## ACTIVITY
The answer consists only of the lines from the beginning of the listing below to the line holding "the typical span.", inclusive, with every picture removed.

──────── DATA EXCERPTS ────────

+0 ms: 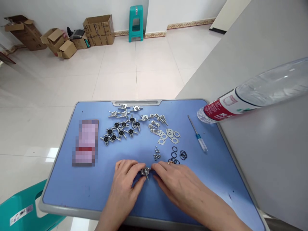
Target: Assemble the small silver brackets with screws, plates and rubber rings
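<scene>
Fingers (139,167) of the left hand (125,180) pinch a metal fitting (145,171) over the worktop (96,189); those of the right hand (179,181), narrowly parted, touch its right end, grip unclear

- Left hand (125,175): bare, slender fingers, narrow wrist.
- Right hand (177,180): bare, similar build.
- Ring (171,162): 1, thin, gold-toned, on the right hand; which finger is unclear.
- Forearms (213,207): 2, slim, bare to the picture's edge.
- Nails: too small to make out.
</scene>
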A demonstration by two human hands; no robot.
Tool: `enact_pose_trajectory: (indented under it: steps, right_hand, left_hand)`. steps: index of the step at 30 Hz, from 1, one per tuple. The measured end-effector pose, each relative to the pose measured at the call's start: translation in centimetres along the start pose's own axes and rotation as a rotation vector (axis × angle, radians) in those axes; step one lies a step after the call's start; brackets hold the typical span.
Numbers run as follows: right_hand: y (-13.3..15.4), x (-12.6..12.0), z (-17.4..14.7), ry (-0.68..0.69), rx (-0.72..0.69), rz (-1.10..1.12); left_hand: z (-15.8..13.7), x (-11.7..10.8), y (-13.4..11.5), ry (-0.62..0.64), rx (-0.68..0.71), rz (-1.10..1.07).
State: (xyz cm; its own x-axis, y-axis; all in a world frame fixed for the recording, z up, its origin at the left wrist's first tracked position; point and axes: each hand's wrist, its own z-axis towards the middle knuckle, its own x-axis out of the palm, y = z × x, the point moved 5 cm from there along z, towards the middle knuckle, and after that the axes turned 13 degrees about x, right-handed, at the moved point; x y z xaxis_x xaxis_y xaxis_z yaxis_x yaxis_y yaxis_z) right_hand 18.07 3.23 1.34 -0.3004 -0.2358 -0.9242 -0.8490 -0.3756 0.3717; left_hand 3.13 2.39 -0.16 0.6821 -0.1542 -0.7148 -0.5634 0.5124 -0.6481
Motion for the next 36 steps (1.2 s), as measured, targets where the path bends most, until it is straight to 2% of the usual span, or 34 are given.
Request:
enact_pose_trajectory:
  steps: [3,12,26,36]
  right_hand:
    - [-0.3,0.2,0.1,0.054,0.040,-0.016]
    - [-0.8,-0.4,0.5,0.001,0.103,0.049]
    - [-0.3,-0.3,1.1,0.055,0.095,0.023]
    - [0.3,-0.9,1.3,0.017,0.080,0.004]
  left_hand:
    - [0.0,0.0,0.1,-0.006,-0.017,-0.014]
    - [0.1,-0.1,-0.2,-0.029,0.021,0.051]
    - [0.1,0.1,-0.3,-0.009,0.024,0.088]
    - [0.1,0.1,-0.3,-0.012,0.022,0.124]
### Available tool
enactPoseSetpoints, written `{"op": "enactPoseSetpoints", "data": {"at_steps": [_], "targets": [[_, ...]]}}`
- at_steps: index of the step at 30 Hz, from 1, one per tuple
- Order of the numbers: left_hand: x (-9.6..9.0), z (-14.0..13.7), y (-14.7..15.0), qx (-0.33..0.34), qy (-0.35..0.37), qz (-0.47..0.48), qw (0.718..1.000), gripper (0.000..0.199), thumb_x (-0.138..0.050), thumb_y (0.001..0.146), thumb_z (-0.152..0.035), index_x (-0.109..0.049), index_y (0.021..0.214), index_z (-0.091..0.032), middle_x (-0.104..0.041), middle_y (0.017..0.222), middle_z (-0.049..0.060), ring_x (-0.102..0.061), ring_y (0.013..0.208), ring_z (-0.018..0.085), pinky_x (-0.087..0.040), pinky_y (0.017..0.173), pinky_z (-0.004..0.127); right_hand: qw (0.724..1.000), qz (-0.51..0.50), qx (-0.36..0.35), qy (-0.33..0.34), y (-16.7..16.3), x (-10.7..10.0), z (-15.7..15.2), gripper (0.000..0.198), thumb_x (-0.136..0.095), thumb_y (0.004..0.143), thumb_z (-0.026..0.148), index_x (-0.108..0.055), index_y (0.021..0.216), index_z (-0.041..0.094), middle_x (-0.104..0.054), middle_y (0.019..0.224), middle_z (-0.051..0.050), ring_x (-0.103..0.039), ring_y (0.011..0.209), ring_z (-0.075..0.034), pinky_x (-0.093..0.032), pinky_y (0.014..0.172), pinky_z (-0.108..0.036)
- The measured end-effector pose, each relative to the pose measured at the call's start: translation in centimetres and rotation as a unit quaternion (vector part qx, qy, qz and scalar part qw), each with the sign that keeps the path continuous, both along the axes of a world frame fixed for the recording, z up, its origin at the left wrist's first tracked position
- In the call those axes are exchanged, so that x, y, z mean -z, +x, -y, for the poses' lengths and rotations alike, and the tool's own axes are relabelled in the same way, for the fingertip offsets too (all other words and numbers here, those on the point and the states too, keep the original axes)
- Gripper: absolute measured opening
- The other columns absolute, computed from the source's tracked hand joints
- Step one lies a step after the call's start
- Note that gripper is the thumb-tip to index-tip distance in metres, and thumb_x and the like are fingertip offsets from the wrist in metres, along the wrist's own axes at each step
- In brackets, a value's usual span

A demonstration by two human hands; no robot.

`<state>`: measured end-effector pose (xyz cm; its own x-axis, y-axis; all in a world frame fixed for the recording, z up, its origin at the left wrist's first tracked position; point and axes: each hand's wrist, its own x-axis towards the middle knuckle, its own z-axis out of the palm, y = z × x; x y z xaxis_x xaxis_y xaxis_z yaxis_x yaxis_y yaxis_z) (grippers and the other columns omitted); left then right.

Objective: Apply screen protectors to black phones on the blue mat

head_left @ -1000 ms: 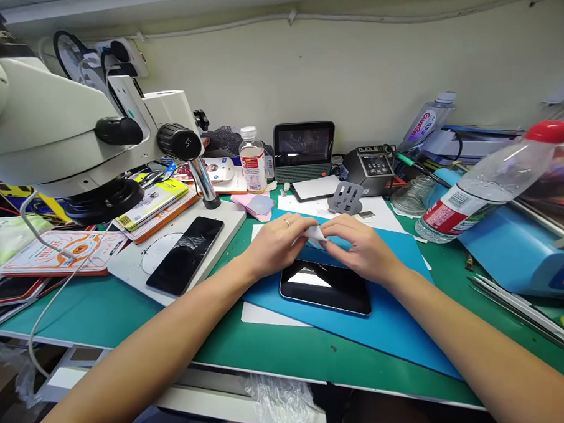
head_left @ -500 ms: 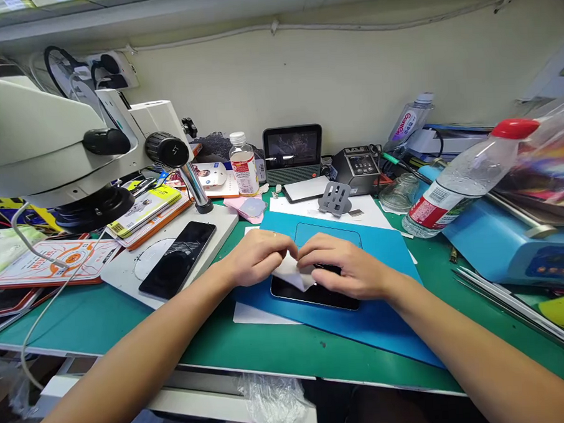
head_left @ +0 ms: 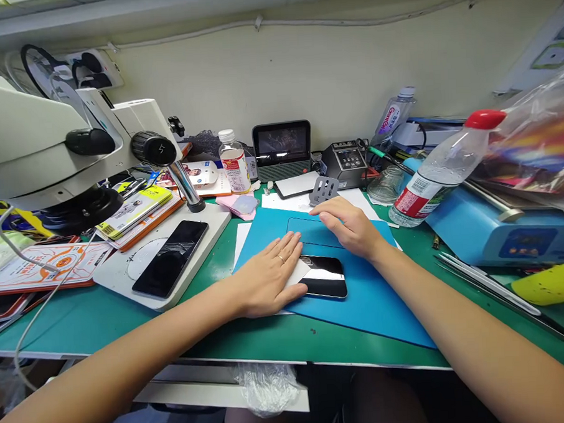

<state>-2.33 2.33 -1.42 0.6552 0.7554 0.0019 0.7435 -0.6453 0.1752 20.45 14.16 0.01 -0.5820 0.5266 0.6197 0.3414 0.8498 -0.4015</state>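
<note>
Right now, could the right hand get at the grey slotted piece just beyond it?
Most likely yes: the right hand is just this side of the grey slotted piece, and only the flat blue mat and white paper seem to lie between them.

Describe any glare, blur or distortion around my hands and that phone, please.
Head view: a bright white reflection crosses the phone, partly under the left hand; head view: that hand and the right hand look fairly sharp; head view: the plastic bag at the right edge looks smeared; head view: wide-angle stretch enlarges the forearms toward the lower corners.
</note>
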Motion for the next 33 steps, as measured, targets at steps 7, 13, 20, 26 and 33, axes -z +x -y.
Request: {"op": "enactPoseSetpoints", "data": {"at_steps": [7, 13, 20, 26, 33], "targets": [[-0.3, 2.2, 0.4, -0.073, -0.010, -0.029, 0.997, 0.098, -0.023, 0.096, -0.075, -0.009, 0.159, 0.000, 0.003, 0.164, 0.022, 0.006, 0.154, 0.031, -0.010, 0.127, 0.046, 1.000, -0.018, 0.011, -0.016, 0.3, 0.3, -0.6, 0.042, -0.039, 0.103, 0.045, -0.074, 0.096, 0.022, -0.076, 0.101, -0.008, -0.065, 0.098, -0.026, -0.047, 0.092, -0.045], [-0.6, 1.8, 5.3, -0.131, -0.026, 0.002, 0.991, 0.115, -0.018, 0.087, -0.086, -0.014, 0.157, 0.005, 0.000, 0.164, 0.025, 0.003, 0.153, 0.035, -0.010, 0.127, 0.048, 0.999, -0.031, 0.019, -0.029, 0.4, 0.5, -0.7, 0.051, -0.035, 0.102, 0.053, -0.073, 0.096, 0.021, -0.076, 0.102, -0.009, -0.064, 0.100, -0.026, -0.046, 0.094, -0.044], [-0.3, -0.3, 10.4, -0.148, -0.025, 0.034, 0.988, 0.125, -0.013, 0.081, -0.092, -0.015, 0.155, 0.009, -0.005, 0.164, 0.026, 0.000, 0.154, 0.035, -0.010, 0.127, 0.048, 0.998, -0.036, 0.022, -0.037, 0.4, 0.3, -0.7, 0.055, -0.033, 0.101, 0.059, -0.075, 0.096, 0.023, -0.076, 0.102, -0.008, -0.064, 0.101, -0.027, -0.046, 0.094, -0.045], [-0.3, 0.0, 9.2, -0.172, -0.022, 0.052, 0.984, 0.124, -0.014, 0.081, -0.091, -0.014, 0.156, 0.008, -0.004, 0.164, 0.025, 0.001, 0.154, 0.035, -0.010, 0.127, 0.048, 0.999, -0.031, 0.018, -0.037, 0.9, 0.2, -0.7, 0.053, -0.035, 0.101, 0.058, -0.075, 0.097, 0.023, -0.076, 0.104, -0.009, -0.064, 0.103, -0.028, -0.045, 0.096, -0.048], [-0.2, 2.3, 3.2, -0.224, -0.013, 0.031, 0.974, 0.116, -0.018, 0.086, -0.087, -0.015, 0.156, 0.007, -0.002, 0.164, 0.026, 0.003, 0.153, 0.035, -0.011, 0.126, 0.050, 0.999, -0.029, 0.014, -0.039, 0.6, 0.0, -0.5, 0.054, -0.034, 0.100, 0.060, -0.075, 0.096, 0.024, -0.076, 0.103, -0.007, -0.064, 0.102, -0.026, -0.045, 0.096, -0.046]]}}
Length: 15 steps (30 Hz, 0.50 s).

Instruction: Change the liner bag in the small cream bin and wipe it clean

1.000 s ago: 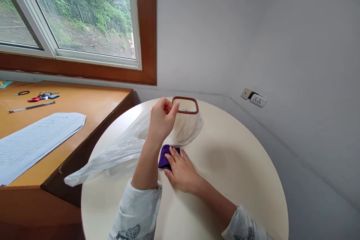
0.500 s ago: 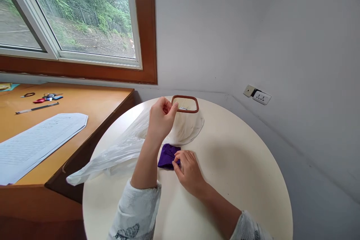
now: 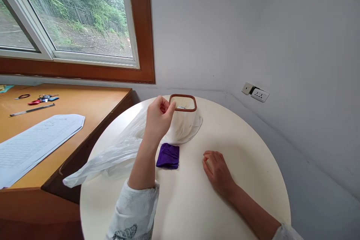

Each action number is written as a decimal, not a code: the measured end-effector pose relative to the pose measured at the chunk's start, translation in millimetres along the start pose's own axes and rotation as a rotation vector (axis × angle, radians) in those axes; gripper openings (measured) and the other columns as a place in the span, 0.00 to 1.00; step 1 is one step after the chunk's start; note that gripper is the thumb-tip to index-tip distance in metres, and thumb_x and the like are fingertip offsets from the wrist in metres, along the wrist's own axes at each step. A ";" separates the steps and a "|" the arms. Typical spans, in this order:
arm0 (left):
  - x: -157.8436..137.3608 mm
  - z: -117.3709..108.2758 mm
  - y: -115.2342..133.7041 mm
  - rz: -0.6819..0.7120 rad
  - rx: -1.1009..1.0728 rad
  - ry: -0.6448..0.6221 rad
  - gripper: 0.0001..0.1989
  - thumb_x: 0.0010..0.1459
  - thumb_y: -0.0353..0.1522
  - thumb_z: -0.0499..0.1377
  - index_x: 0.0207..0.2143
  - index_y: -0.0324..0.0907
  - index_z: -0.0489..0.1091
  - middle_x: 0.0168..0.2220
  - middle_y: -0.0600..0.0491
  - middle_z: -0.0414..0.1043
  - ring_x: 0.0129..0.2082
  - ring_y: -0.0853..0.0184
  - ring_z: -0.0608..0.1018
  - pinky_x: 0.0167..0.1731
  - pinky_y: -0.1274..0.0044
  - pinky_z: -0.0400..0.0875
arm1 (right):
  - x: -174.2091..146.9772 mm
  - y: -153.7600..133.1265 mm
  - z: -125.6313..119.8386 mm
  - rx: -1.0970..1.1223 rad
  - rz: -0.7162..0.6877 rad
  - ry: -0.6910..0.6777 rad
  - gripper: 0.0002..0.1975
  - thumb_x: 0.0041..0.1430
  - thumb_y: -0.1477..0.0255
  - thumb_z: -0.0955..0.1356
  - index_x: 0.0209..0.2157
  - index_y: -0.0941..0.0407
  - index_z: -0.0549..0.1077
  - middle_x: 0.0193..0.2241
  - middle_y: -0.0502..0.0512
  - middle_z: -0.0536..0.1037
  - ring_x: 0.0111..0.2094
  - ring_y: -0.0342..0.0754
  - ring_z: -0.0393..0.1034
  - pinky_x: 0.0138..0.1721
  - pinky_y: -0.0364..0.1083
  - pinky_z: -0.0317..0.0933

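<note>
My left hand (image 3: pixel 159 116) is closed, thumb and fingers pinching the left side of a brown embroidery hoop (image 3: pixel 182 110), a rectangle with rounded corners. Pale, thin cloth (image 3: pixel 182 129) lies under and in front of the hoop, and a small whitish patch shows inside the frame. Just nearer to me on the round table rests a folded purple cloth (image 3: pixel 168 156), touched by neither hand. Right of it, my right hand (image 3: pixel 218 172) is low over the tabletop, fingers curled and thumb near the index finger. Whether something small is pinched there I cannot make out.
A translucent plastic bag (image 3: pixel 112 157) spreads over the left side of the round white table (image 3: pixel 253 195). Left of that stands a wooden desk (image 3: pixel 92 101) with papers (image 3: pixel 42 142), a pen (image 3: pixel 32 110) and keys (image 3: pixel 46 98). A wall socket (image 3: pixel 260 94) is behind.
My right hand has left the purple cloth and moved to the right, uncovering the whole cloth. My left hand still holds the hoop in much the same place. The view has shifted slightly.
</note>
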<state>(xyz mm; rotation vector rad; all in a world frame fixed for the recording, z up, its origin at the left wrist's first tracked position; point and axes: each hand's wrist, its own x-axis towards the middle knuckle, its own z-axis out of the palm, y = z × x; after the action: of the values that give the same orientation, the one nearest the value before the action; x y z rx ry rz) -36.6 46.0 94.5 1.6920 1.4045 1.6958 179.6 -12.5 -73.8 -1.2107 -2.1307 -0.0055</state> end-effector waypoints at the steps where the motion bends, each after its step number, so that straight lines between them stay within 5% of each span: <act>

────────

## SOLUTION
+0 ms: 
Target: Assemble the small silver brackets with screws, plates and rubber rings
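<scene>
Fingers (139,167) of the left hand (125,180) pinch a metal fitting (145,171) over the worktop (96,189); those of the right hand (179,181), narrowly parted, touch its right end, grip unclear

- Left hand (125,175): bare, slender fingers, narrow wrist.
- Right hand (177,180): bare, similar build.
- Ring (171,162): 1, thin, gold-toned, on the right hand; which finger is unclear.
- Forearms (213,207): 2, slim, bare to the picture's edge.
- Nails: too small to make out.
</scene>
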A demonstration by two human hands; no robot.
Tool: `enact_pose_trajectory: (indented under it: steps, right_hand, left_hand)`. steps: index of the step at 30 Hz, from 1, one per tuple. The measured end-effector pose, each relative to the pose measured at the call's start: translation in centimetres along the start pose's own axes and rotation as a rotation vector (axis × angle, radians) in those axes; step one lies a step after the call's start; brackets hold the typical span.

No additional output is required.